Sur les demandes accessoires :
23. Le présent arrêt sera déclaré opposable à l’UNEDIC, AGS-CGEA de [Localité 4], assignée en intervention forcée, dans la limite de sa garantie.
24. Le jugement d’ouverture de la procédure collective arrête définitivement à sa date le cours des intérêts au taux légal des créances salariales nées antérieurement et l’anatocisme est proscrit par l’article L.622-28 du code de commerce.
25. La transmission des documents de fin de contrat au salarié est une obligation de l’employeur et de ses ayants droit en application des dispositions des articles L. 1234-19 et R. 1234-9 du code du travail.
26. Les dépens d’appel seront mis au passif de la procédure collective de la SARL MD Services.

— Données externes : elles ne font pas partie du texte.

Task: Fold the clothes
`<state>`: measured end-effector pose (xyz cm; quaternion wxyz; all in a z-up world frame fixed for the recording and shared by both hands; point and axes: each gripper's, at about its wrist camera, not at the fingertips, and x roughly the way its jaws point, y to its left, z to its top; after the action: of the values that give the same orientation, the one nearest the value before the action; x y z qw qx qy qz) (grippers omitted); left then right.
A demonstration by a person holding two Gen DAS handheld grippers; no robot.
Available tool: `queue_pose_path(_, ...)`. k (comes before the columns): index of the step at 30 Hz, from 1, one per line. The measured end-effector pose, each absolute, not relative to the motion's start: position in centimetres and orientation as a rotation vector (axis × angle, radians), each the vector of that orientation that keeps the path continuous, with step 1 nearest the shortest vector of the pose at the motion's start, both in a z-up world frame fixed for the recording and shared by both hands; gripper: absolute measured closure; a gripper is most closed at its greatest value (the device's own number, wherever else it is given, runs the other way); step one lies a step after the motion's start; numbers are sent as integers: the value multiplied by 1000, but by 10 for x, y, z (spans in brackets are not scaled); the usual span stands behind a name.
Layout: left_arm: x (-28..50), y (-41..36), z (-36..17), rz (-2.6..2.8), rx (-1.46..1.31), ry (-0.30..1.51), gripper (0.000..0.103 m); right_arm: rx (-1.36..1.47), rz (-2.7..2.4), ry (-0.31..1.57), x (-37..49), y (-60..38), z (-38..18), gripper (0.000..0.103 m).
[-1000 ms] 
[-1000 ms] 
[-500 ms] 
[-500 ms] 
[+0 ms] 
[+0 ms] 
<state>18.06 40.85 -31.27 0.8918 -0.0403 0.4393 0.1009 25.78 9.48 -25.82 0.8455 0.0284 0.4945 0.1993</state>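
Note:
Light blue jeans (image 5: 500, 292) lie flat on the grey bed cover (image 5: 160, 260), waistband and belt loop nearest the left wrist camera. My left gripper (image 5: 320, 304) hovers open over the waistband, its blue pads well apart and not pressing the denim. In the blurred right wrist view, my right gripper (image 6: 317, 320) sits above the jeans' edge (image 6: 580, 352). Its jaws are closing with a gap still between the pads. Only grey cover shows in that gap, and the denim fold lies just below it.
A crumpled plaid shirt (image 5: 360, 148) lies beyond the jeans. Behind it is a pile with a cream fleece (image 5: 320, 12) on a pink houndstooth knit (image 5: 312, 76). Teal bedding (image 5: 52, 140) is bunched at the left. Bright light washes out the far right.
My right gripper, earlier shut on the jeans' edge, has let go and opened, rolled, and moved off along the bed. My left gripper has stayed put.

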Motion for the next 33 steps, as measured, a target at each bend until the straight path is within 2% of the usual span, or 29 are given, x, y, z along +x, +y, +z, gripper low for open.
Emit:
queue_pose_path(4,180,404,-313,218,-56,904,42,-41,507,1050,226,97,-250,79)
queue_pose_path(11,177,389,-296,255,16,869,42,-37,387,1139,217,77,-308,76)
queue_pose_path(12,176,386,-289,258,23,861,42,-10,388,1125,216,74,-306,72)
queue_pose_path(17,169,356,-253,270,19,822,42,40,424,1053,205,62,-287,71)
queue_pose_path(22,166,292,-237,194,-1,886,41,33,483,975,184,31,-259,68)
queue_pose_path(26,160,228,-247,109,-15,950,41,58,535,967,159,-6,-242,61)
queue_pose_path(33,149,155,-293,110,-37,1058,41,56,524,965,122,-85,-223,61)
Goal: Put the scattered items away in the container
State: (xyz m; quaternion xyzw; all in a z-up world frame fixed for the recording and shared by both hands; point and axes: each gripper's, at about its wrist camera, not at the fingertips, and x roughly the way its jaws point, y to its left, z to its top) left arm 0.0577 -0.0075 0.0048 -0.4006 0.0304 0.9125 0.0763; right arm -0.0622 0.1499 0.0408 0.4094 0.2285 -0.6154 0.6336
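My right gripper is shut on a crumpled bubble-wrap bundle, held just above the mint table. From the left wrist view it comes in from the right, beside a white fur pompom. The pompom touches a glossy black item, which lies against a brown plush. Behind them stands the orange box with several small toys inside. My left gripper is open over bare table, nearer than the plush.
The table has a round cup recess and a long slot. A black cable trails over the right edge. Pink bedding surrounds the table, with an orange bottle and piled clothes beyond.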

L’équité ne recommande pas de faire application des dispositions de l’article 700 du code de procédure civile.
PAR CES MOTIFS
Statuant publiquement par arrêt mis à disposition au greffe et par défaut ;
DECLARE irrecevables les pièces déposées au soutien des conclusions du 21 mars 2022 et les écarte des débats ;
INFIRME le jugement déféré en ce qu’il a condamné la SARL MD Services à payer à M. [D] [E] 1521,25 euros au titre des dommages et intérêts pour rupture anticipée du contrat d’apprentissage ;
LE CONFIRME pour le surplus ;
STATUANT à nouveau ;
FIXE la créance de M. [D] [E] au passif de la procédure collective de la SARL MD Services à 23 579 euros à titre de dommages et intérêts pour rupture anticipée du contrat d’apprentissage ;
DIT que le présent arrêt est déclaré opposable à l’UNEDIC, AGS-CGEA de [Localité 4], assignée en intervention forcée, dans la limite de sa garantie ;
RAPPELLE que le jugement d’ouverture de la procédure collective arrête définitivement à sa date le cours des intérêts au taux légal des créances salariales nées antérieurement et l’anatocisme est proscrit par l’article L.622-28 du code de commerce ;
RAPPELLE que la transmission des documents de fin de contrat au salarié est une obligation de l’employeur et de ses ayants droit en application des dispositions des articles L. 1234-19 et R. 1234-9 du code du travail ;
FIXE les dépens d’appel au passif de la procédure collective de la SARL MD Services.
DIT n’y avoir lieu à faire application des dispositions de l’article 700 du code de procédure civile pour les frais d’appel.